Terraform

Gen3 Terraform¶

Gen3-terraform contains our terraform modules for deploying and managing cloud infrastructure necessary for running gen3 within AWS. The modules are organized into directories based on the version of terraform they correspond to, then the type of infrastructure they deploy. The tf_files_deprecated directory contains our deprecated 0.11 versions of modules, while the tf_files directory contains our >1.0 versions of modules, although we have been using version 1.2 of terraform with these modules, so we recommend using that version of terraform with these modules. Under these directories we break down into clouds and then individual portions of clouds. If using the latest terraform modules, the most important module will be the commons one, which will spin up all the necessary infrastructure for a gen3 commons. The other modules are used if you'd like to spin up individual components or supplementary infrastructure within a commons, like service accounts, AWS roles etc. It should go without saying, but you will need admin access to an AWS account to be able to run our terraform modules for AWS.

Usage¶

There are are a few ways to utilize our terraform modules, which will largely depend on how many instances you plan to run and how hands off you want the maintenance to be. The following are a few options that we have utilized:

Running Terraform within the cloned repo: This option allows you to run terraform directly within the cloned repo, which is useful for testing and development. This option is not recommended for production use, as it is not as secure as the other options, and it is not as easy to maintain. This option is also not recommended if you plan to run multiple instances of gen3, as you will have to clone the repo for each instance, and it will be difficult to maintain the state files for each instance.
Referencing our Terraform modules within your own modules: This option allows you to reference our modules within your own modules, which is useful if you want to customize the modules to your needs. This option is recommended if you plan to run a few instances of gen3, as you can create a module for each instance, and it will be easier to maintain the state files for each instance. This option is also recommended if you want to customize the modules to your needs, as you can easily do so within your own modules.
Wrapping terraform with Terragrunt: This option allows you to wrap terraform with terragrunt, which is useful if you want to run many instances of gen3, as it will allow you to run terraform across multiple modules at once. This option also let's you set configuration heirarchally, so you can set configuration at the root level, and it will be inherited by all the modules, allowing you to perform standard maintanance across every instance with ease. This approach adds a new layer of complexity though, so it is only recommended if you plan on managing many instances of gen3.
Running terraform or terragrunt with Atlantis: This option can be used with the two above options, and it allows you to run terraform or terragrunt in a CI/CD pipeline, which is useful if you want to automate the deployment and maintenance of your gen3 instances. This option is recommended if you want to collaborate with others on the deployment and maintenance of your gen3 instances, as it allows you to easily review and approve changes to your infrastructure through github pr's.

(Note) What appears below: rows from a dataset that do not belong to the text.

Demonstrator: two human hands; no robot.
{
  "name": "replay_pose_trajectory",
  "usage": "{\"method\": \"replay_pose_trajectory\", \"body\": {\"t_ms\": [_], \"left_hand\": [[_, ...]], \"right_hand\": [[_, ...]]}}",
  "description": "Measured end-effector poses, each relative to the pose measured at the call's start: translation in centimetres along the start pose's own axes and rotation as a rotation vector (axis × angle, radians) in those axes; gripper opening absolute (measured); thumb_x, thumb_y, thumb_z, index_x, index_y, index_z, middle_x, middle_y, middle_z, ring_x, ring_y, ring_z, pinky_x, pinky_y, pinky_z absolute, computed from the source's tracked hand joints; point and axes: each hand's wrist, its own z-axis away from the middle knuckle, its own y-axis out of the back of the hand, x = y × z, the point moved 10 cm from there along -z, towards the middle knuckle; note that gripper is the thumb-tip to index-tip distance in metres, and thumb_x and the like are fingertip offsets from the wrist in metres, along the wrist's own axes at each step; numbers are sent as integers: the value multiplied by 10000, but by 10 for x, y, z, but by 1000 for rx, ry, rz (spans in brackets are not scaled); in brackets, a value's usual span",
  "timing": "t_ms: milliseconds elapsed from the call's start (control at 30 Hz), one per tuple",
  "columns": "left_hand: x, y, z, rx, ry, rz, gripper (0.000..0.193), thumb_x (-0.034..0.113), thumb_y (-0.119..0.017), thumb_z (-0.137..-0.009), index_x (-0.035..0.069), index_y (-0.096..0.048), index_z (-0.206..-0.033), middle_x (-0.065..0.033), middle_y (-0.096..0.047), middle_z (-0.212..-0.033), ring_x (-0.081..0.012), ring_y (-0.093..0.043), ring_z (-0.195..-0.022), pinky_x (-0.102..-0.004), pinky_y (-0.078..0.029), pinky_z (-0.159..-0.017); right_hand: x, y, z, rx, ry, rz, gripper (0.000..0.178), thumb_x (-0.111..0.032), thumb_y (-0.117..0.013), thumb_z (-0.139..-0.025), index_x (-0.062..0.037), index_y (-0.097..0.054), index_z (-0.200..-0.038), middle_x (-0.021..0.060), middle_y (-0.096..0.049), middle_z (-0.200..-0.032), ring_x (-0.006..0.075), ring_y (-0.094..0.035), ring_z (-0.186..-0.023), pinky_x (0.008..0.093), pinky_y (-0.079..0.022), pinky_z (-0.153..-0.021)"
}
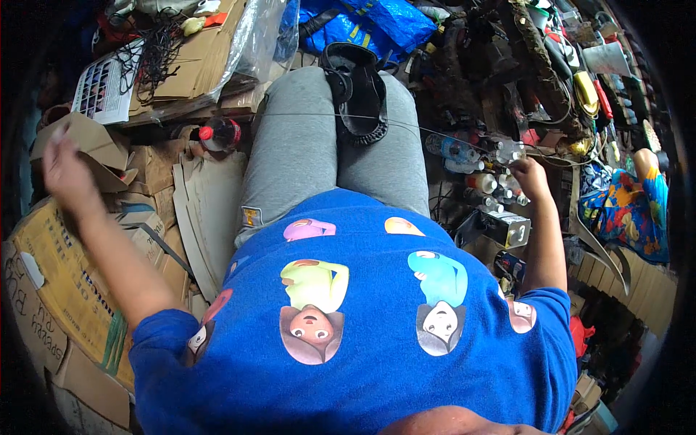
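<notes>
A black shoe (365,132) is wedged between my knees, with its opening facing up. From the shoe a thin dark thread (304,114) stretches out to both sides, drawn taut across my grey trousers. Far out at the left, my left hand (69,174) is raised beside a cardboard box, slightly blurred, its fingers pinched at the thread's left side. On the other side my right hand (533,178) is closed in a fist around the thread's right end, above several small bottles.
A red-capped drink bottle (220,135) stands left of my knee. Cardboard boxes (69,268) crowd the left side. Ahead lie flattened cardboard (196,61) and a blue plastic sheet (370,25). Plastic bottles (460,151), tools and a colourful cloth (627,214) fill the right.
</notes>
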Motion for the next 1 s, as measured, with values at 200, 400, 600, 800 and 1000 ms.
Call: {"method": "replay_pose_trajectory", "body": {"t_ms": [200,400,600,800,1000], "left_hand": [[161,-268,182,-1041,-463,220,253,89,-664,-791,26,-640,-1035,-95,-608,-1178,-233,-566,-1106,-337,-449,-918],[160,-358,235,-1314,-531,203,312,214,-720,-739,50,-607,-979,-120,-604,-992,-306,-587,-943,-370,-468,-824],[138,-377,250,-1563,-316,212,226,177,-729,-725,20,-650,-866,-91,-602,-880,-234,-602,-858,-325,-466,-768],[133,-375,256,-1679,-220,293,257,177,-685,-763,40,-675,-980,-91,-585,-854,-219,-594,-850,-318,-456,-778],[141,-368,263,-1774,-385,227,287,145,-617,-814,60,-665,-1084,-102,-508,-811,-228,-536,-822,-327,-421,-776]], "right_hand": [[-205,13,-41,-43,347,-711,183,-61,-683,-750,-37,-681,-931,75,-635,-908,175,-603,-878,299,-471,-822],[-283,10,-64,-133,545,-750,120,-17,-695,-747,-46,-675,-861,19,-575,-836,111,-562,-850,264,-456,-767],[-295,8,-57,-135,711,-740,159,-51,-723,-711,-98,-715,-863,41,-596,-830,164,-592,-801,289,-479,-738],[-287,-4,-44,-92,587,-756,188,-52,-727,-713,-107,-718,-893,35,-613,-819,155,-608,-785,283,-485,-711],[-295,14,-27,33,612,-634,223,-29,-705,-710,-123,-721,-911,61,-619,-817,197,-633,-743,298,-504,-663]]}}
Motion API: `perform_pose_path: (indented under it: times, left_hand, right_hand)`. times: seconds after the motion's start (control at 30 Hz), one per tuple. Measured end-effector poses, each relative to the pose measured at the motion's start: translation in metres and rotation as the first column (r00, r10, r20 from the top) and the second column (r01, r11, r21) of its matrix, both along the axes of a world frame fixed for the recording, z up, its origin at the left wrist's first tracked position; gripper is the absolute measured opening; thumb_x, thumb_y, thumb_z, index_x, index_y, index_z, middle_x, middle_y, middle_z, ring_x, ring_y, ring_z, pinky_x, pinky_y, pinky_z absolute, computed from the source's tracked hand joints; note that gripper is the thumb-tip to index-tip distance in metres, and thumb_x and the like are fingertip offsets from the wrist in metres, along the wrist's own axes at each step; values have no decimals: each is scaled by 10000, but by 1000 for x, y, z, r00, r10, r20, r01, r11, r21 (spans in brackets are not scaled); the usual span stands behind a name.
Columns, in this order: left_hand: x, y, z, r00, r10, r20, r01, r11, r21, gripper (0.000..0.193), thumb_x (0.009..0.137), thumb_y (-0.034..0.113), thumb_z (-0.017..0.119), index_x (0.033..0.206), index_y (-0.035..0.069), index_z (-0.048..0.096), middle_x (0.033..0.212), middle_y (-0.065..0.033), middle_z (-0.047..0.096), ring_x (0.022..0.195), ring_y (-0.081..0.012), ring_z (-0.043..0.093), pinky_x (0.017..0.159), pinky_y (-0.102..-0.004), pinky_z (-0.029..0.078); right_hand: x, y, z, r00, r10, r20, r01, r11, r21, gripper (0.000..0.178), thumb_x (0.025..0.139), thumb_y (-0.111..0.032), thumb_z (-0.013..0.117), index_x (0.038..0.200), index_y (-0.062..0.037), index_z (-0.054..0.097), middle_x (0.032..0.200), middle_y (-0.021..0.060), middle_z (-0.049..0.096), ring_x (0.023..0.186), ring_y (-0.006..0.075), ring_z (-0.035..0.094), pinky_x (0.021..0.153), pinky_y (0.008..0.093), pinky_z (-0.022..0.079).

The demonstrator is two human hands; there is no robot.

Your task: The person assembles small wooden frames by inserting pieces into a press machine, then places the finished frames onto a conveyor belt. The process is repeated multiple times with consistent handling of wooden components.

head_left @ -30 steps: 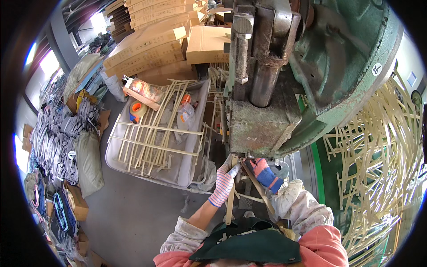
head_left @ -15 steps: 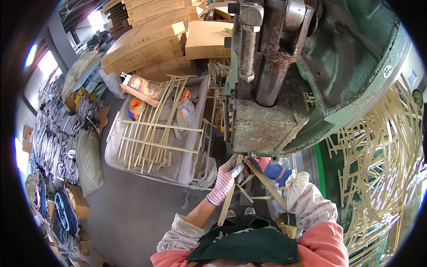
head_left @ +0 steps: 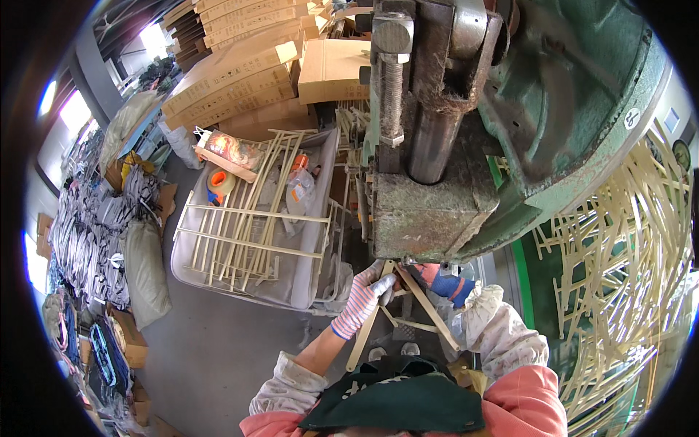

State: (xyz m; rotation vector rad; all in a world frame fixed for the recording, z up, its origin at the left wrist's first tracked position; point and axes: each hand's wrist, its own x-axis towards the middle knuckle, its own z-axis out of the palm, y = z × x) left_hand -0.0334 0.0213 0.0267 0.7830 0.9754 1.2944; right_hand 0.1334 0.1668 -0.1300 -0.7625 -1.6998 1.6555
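Below the press head, a cream frame of flat bars [head_left: 362,341] hangs with its two long bars spread apart and meeting near the top. My left hand [head_left: 362,300], in a striped glove, closes round the upper part of its left bar. On the other side, my right hand [head_left: 453,285], in a red and blue glove, grips by the top of the right bar; its fingertips are partly hidden by the bar and press. Thinner strips cross between the long bars. The green press [head_left: 433,215] with its worn steel ram stands directly over both hands.
At the left stands a pale tub [head_left: 306,273] holding cream frames, a tape roll [head_left: 220,180] and plastic bags. Cardboard boxes [head_left: 240,69] are stacked behind it. A large heap of cream strips [head_left: 619,269] lies at the right. Grey bundles [head_left: 98,233] and a sack [head_left: 145,273] line the far left.
The view has shifted a little, moving the press and tub slightly left in it. Both hands stay on the frame under the press head, with the frame's bars only slightly moved.
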Motion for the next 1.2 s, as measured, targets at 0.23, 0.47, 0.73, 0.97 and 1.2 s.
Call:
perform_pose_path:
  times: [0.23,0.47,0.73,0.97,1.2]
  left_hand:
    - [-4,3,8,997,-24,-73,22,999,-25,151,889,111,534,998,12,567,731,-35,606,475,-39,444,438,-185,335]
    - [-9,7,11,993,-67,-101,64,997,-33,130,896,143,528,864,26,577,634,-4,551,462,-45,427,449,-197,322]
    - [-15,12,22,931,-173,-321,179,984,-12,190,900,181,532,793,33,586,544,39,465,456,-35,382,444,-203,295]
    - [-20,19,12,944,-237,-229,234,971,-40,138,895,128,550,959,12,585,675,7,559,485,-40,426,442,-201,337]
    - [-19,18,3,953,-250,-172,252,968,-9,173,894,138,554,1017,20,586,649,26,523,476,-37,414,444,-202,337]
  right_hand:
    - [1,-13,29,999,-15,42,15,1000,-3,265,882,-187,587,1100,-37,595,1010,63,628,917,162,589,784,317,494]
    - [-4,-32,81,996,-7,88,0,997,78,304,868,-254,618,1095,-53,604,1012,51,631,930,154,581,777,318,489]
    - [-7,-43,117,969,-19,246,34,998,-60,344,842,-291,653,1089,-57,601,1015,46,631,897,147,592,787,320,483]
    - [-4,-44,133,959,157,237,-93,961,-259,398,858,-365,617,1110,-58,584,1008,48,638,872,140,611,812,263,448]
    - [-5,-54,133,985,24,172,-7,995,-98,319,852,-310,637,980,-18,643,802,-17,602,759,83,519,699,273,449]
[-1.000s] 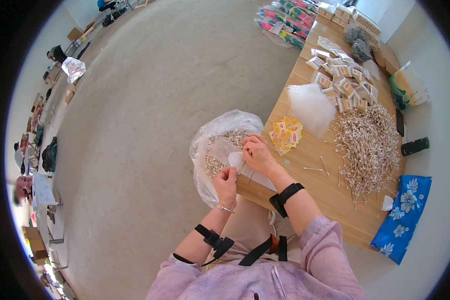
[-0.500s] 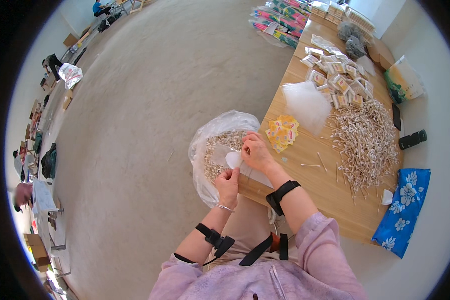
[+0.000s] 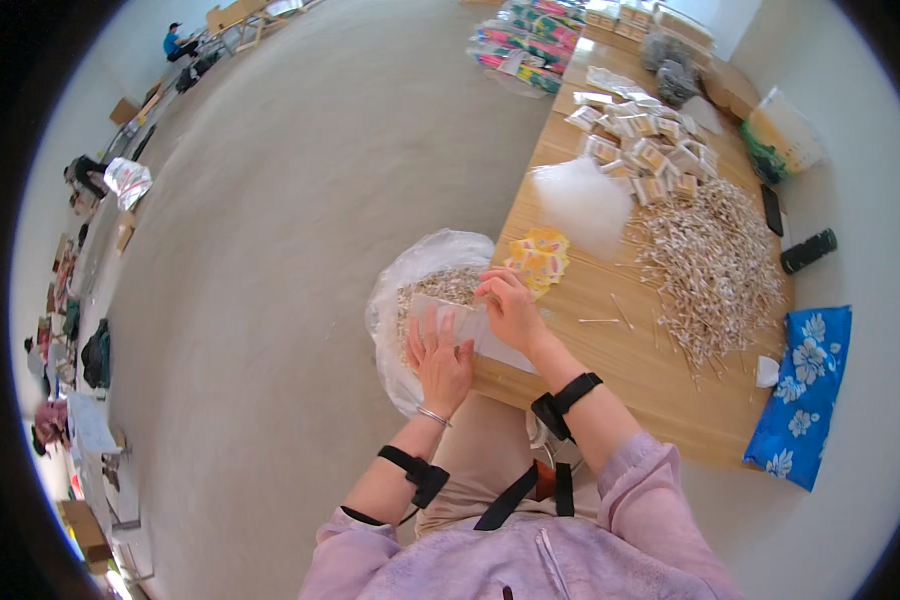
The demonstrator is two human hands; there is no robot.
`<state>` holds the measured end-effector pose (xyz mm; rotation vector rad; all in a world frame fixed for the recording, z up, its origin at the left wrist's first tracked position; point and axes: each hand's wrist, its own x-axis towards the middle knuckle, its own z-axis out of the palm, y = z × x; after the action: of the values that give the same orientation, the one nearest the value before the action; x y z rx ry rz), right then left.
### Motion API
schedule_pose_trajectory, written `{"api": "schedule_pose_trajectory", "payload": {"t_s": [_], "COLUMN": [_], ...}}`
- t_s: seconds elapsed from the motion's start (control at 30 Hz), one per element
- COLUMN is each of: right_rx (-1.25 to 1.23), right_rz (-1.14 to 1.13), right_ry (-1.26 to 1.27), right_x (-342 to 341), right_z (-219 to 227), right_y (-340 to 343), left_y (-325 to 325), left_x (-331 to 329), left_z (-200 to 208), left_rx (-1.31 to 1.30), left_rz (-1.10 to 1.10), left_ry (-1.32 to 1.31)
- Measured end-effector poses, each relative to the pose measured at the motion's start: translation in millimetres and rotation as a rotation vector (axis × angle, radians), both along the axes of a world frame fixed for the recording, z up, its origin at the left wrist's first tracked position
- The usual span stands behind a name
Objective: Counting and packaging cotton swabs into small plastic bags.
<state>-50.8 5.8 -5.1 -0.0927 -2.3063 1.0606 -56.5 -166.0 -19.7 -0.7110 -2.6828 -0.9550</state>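
Note:
My left hand (image 3: 442, 365) lies with its fingers spread over a translucent plastic sheet (image 3: 497, 346) at the table's left corner. Close to its right, my right hand (image 3: 513, 312) has its fingers bent together above the sheet; whatever is between the fingertips is too small to make out. Below the left fingers and beyond them, a large clear plastic bag (image 3: 383, 345) full of cotton swabs (image 3: 445, 286) stands open against the table edge. Just past my right hand sits a small pile of yellow printed cards (image 3: 540, 256).
The wooden table (image 3: 610, 385) holds a stack of clear bags (image 3: 585, 205), a heap of loose swabs (image 3: 715, 275) and several filled packs (image 3: 650, 155). A blue floral pouch (image 3: 805, 400), black cylinder (image 3: 808, 251) and phone (image 3: 772, 210) lie along the right side. People work far left.
My left hand has gone from a pinch near the right fingertips to spread fingers, farther left and flat over the sheet. The right hand stays near the table corner. The whole view has shifted slightly.

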Motion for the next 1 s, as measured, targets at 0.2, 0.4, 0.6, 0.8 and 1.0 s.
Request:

The terraform modules are the backbone of our infrastructure deployment, and there are many ways to utilize them effectively. We have provided a few examples of how we have utilized them, but we encourage you to explore other options as well, and find the one that works best for you. In the following sections we will go into detail on how to setup the above options, and how to utilize them to deploy and maintain your gen3 instances.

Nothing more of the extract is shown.